Square Root of Both Sides Calculator

The square root of both sides calculator helps solve equations where you need to take the square root of both sides to isolate the variable. This technique is commonly used in algebra to solve quadratic equations.

What is Square Root of Both Sides?

Square root of both sides is an algebraic technique used to solve equations where the variable is under a square root. The process involves taking the square root of both sides of the equation to eliminate the square root from one side.

For an equation of the form:

√(x) = a

You can solve for x by taking the square root of both sides:

x = a²

This method is particularly useful when solving quadratic equations where the variable is under a square root.

When to Use Square Root of Both Sides

You should use the square root of both sides technique when:

The equation contains a square root of the variable
You need to isolate the variable under the square root
The equation is quadratic in nature
You're working with distance, area, or other quantities that involve square roots

Important: Remember that taking the square root of both sides introduces both positive and negative solutions. Always consider both possibilities when solving equations.

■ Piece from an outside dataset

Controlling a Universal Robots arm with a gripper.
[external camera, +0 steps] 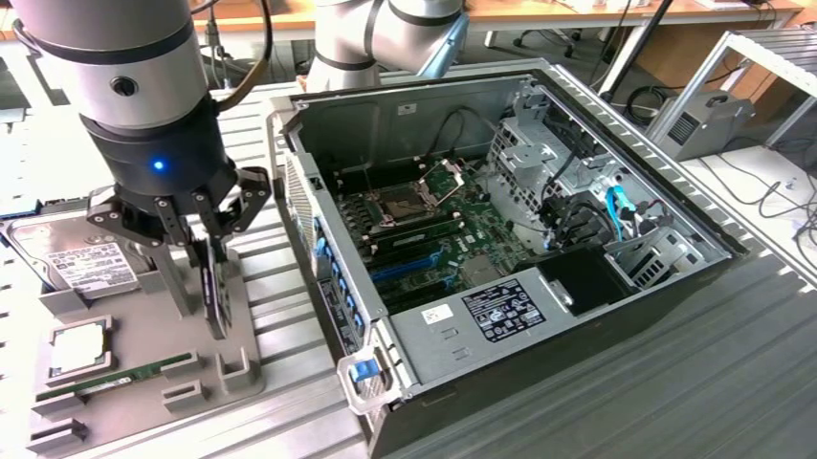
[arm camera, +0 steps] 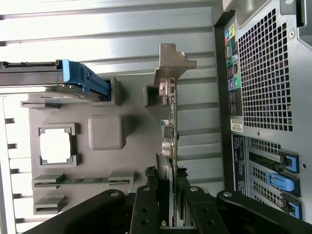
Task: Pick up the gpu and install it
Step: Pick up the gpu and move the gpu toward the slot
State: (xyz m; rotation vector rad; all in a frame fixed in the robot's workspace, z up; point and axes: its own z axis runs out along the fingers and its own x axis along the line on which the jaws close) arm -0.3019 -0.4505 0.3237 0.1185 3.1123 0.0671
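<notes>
Exterior view: the gpu was stood on its thin edge in a slot of the grey tray, likely so it could be grabbed from above. It was pinched on both flat sides by the gripper, whose fingers were closed on it. The card was found at 6 o'clock, right under the wrist. The tray was set at 9 o'clock from the open computer case.

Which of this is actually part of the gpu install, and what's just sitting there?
In the job:
- gpu, standing on edge, gripped by the claw
- open PC case

Lying about:
- hard drive
- CPU
- RAM stick
- gray fixture tray under all three
</notes>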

How to Square Root Both Sides

Step-by-Step Process

Identify the equation containing the square root of the variable
Ensure the equation is set to zero if possible (√(x) = a becomes √(x) - a = 0)
Take the square root of both sides of the equation
Square both sides to eliminate the square roots
Solve for the variable
Consider both positive and negative solutions

Common Mistakes to Avoid

Forgetting to consider both positive and negative roots
Applying the square root operation incorrectly
Not verifying solutions by plugging them back into the original equation
Assuming the equation is always solvable when it might not be

Example Calculations

Let's look at a practical example to see how this works in action.

Example 1: Solve √(x) = 5

Solution:

1. Take the square root of both sides: x = 5²

2. Calculate: x = 25

Final solution: x = 25

Example 2: Solve √(x + 3) = 4

Solution:

1. Take the square root of both sides: x + 3 = 4²

2. Calculate: x + 3 = 16

3. Solve for x: x = 16 - 3 = 13

Final solution: x = 13

Limitations

While the square root of both sides technique is powerful, it has some limitations:

It only works with equations where the variable is under a square root
It may introduce extraneous solutions that don't satisfy the original equation
The technique doesn't work for equations with cube roots or higher-order roots
Some equations may not have real solutions

Always verify your solutions by plugging them back into the original equation to ensure they are valid.

FAQ

What is the difference between square root of both sides and squaring both sides?: Square root of both sides is used when you have a square root of the variable, while squaring both sides is used when you have a variable squared. The techniques are different and serve different purposes.
Can I use this technique for equations with cube roots?: No, this technique specifically works with square roots. For cube roots, you would need to use cube root operations instead.
Why do I get two solutions when solving with square roots?: When you take the square root of both sides, you're actually taking both the positive and negative square roots. This is why you get two potential solutions.
What if the equation doesn't have a real solution?: If the right side of the equation is negative, there will be no real solutions because the square root of a negative number isn't a real number.
How do I know if my solution is correct?: Always substitute your solution back into the original equation to verify that it holds true.